# TRY IT
Look through the lines below for the word "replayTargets", and copy every line that has it.

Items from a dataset
◇ ◇ ◇
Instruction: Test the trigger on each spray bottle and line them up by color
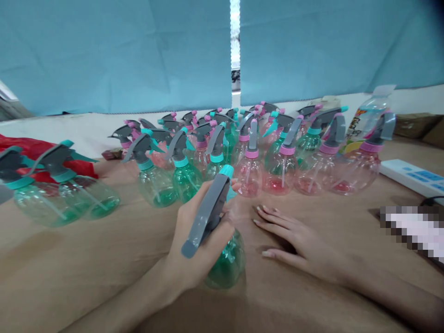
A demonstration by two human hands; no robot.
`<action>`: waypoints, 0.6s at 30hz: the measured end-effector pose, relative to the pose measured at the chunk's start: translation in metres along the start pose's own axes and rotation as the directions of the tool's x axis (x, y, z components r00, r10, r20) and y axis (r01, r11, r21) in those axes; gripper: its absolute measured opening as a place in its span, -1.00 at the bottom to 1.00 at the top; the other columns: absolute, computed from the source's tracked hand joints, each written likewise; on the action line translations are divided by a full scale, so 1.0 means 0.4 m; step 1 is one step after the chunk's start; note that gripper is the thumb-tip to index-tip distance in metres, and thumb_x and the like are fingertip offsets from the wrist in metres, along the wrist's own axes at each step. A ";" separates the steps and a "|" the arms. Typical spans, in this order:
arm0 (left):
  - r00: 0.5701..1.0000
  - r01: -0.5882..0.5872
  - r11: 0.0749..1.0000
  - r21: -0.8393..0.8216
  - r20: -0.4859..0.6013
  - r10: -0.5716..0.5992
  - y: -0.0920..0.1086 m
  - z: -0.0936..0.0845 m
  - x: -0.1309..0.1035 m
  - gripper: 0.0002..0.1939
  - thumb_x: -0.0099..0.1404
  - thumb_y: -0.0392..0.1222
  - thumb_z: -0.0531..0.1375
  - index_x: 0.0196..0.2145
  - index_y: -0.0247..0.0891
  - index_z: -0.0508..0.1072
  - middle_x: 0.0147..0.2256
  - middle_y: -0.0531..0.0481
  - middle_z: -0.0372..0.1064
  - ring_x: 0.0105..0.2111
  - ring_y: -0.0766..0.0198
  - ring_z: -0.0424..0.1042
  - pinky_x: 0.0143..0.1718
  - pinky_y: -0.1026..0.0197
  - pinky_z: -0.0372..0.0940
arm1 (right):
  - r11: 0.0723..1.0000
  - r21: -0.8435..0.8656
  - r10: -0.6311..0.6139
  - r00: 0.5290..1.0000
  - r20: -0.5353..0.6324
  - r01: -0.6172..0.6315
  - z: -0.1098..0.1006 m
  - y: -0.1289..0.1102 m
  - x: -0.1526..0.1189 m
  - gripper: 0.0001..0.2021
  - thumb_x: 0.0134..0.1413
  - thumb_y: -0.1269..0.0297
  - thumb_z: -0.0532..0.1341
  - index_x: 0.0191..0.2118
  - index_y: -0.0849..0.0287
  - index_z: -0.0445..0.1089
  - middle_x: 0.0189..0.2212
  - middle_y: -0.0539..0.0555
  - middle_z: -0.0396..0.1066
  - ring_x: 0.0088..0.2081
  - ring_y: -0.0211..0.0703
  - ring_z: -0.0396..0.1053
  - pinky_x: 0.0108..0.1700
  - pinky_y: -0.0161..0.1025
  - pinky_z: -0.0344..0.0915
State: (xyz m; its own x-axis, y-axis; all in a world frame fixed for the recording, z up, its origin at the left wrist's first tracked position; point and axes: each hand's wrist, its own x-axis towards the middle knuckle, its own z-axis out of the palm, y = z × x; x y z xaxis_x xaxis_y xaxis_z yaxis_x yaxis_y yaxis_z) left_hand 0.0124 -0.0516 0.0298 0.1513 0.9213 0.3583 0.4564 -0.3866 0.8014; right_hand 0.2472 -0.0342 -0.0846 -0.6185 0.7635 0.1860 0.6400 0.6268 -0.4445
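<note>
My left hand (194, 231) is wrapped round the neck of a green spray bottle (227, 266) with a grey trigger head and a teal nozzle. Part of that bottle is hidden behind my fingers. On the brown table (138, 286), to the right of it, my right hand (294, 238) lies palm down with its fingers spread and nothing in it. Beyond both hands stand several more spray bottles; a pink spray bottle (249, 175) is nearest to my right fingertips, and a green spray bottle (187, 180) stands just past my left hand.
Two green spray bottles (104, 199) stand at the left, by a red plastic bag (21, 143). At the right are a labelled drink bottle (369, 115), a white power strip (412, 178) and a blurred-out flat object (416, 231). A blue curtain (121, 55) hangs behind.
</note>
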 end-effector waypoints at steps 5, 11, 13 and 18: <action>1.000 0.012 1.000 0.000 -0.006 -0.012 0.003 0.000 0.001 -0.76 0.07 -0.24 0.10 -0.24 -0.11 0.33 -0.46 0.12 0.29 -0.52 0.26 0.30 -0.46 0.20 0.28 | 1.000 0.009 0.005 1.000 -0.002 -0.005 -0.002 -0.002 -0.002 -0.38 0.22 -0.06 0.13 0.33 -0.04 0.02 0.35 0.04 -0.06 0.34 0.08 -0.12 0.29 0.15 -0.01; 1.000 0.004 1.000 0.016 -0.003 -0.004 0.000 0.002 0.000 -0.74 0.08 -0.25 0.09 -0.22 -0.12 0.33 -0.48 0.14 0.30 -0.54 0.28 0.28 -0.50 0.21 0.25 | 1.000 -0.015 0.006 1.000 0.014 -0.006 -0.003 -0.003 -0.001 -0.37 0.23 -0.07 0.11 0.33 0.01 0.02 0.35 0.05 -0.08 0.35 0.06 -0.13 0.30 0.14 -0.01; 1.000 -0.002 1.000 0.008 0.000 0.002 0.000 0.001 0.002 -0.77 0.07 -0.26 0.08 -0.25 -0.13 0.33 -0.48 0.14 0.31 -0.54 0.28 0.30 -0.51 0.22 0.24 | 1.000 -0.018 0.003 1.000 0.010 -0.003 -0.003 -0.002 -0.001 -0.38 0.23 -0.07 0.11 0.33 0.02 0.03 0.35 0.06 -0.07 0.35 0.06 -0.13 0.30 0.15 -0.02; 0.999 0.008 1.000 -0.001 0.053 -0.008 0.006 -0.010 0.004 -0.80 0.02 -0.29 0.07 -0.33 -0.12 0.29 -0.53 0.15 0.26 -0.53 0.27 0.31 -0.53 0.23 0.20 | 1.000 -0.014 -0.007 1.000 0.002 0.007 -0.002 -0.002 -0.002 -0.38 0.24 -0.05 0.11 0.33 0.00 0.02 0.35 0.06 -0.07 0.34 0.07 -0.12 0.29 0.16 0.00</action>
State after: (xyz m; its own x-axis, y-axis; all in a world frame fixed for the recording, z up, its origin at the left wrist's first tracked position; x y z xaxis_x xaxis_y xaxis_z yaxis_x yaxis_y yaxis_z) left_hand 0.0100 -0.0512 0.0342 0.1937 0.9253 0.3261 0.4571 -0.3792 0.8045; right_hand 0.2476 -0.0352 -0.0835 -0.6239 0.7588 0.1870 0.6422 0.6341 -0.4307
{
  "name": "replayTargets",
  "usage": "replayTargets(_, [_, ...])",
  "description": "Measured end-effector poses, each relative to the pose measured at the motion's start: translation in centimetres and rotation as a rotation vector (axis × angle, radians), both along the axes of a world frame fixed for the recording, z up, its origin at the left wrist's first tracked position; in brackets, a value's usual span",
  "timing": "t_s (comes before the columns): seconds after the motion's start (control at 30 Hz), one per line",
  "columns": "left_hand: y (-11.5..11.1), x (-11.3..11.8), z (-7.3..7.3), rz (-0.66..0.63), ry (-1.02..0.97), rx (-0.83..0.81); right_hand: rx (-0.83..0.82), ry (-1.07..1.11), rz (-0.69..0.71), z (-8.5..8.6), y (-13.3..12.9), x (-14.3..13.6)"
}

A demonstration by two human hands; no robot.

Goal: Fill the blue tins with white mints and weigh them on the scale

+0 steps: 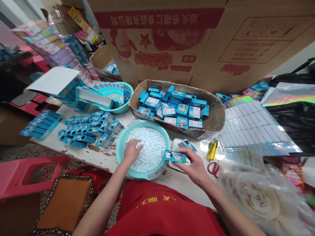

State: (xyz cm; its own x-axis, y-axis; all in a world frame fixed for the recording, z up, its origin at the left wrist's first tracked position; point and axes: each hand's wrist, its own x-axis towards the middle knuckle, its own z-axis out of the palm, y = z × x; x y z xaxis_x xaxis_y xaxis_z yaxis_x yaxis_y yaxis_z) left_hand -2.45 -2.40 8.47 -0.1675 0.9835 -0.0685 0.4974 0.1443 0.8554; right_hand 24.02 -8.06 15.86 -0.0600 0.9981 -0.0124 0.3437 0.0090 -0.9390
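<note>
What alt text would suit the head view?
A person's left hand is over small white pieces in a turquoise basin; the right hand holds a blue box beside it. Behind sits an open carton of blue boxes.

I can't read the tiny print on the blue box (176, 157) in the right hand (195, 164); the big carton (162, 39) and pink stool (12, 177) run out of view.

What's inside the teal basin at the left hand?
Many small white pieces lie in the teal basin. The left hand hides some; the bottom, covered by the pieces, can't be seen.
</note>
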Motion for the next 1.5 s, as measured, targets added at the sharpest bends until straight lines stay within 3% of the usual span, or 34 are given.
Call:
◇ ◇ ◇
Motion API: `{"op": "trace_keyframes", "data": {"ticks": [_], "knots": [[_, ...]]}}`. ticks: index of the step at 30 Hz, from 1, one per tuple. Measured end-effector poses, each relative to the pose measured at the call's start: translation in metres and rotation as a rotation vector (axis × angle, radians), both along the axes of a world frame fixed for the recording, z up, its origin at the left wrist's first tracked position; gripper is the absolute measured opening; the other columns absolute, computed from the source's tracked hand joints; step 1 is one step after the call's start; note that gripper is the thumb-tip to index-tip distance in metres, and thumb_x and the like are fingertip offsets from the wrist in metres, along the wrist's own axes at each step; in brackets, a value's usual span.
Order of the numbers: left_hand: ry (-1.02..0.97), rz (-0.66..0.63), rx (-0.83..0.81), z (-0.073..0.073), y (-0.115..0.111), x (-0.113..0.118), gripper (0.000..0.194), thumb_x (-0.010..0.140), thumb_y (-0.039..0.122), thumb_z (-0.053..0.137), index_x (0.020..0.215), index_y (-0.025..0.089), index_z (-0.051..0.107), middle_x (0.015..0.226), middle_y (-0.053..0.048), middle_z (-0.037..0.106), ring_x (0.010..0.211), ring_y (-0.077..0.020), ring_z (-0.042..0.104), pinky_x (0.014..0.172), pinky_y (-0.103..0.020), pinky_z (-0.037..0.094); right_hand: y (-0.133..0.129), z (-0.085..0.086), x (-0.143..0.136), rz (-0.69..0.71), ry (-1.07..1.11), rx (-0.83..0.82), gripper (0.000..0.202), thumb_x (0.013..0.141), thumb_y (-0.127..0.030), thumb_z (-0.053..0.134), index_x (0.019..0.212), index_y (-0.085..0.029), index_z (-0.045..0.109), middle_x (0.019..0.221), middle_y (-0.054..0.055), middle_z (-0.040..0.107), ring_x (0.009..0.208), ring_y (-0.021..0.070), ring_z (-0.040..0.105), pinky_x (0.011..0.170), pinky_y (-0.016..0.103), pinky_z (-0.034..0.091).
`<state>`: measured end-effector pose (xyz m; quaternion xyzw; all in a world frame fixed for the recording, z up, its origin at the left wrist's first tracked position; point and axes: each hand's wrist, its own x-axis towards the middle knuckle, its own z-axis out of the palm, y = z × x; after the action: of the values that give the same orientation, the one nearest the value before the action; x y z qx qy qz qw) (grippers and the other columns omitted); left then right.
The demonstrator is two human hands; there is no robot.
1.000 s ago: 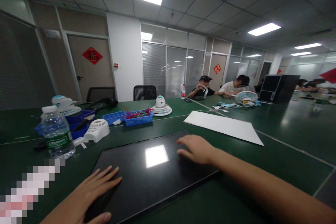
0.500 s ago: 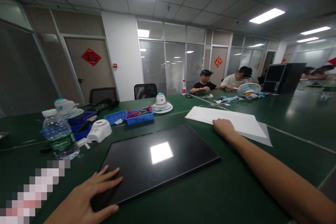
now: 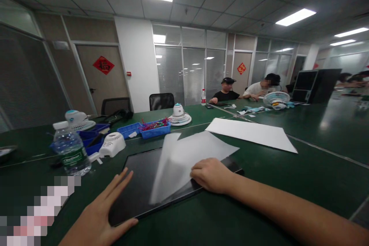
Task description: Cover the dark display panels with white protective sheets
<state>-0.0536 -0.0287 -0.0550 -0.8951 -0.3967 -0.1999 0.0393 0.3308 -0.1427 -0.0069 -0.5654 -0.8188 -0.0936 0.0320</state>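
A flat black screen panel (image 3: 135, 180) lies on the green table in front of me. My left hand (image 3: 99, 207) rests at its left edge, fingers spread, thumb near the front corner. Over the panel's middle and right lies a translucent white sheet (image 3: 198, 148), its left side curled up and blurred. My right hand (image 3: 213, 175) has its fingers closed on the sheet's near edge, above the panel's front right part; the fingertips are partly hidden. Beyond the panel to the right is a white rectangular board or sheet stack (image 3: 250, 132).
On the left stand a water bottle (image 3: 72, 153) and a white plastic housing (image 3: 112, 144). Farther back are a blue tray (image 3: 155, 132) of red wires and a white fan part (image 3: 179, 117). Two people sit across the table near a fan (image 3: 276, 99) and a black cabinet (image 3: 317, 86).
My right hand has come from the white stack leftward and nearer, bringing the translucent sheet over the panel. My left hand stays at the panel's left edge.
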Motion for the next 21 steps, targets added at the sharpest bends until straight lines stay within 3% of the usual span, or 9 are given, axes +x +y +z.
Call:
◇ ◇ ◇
# EXPECTED ANSWER
  "name": "replayTargets",
  "usage": "replayTargets(_, [_, ...])",

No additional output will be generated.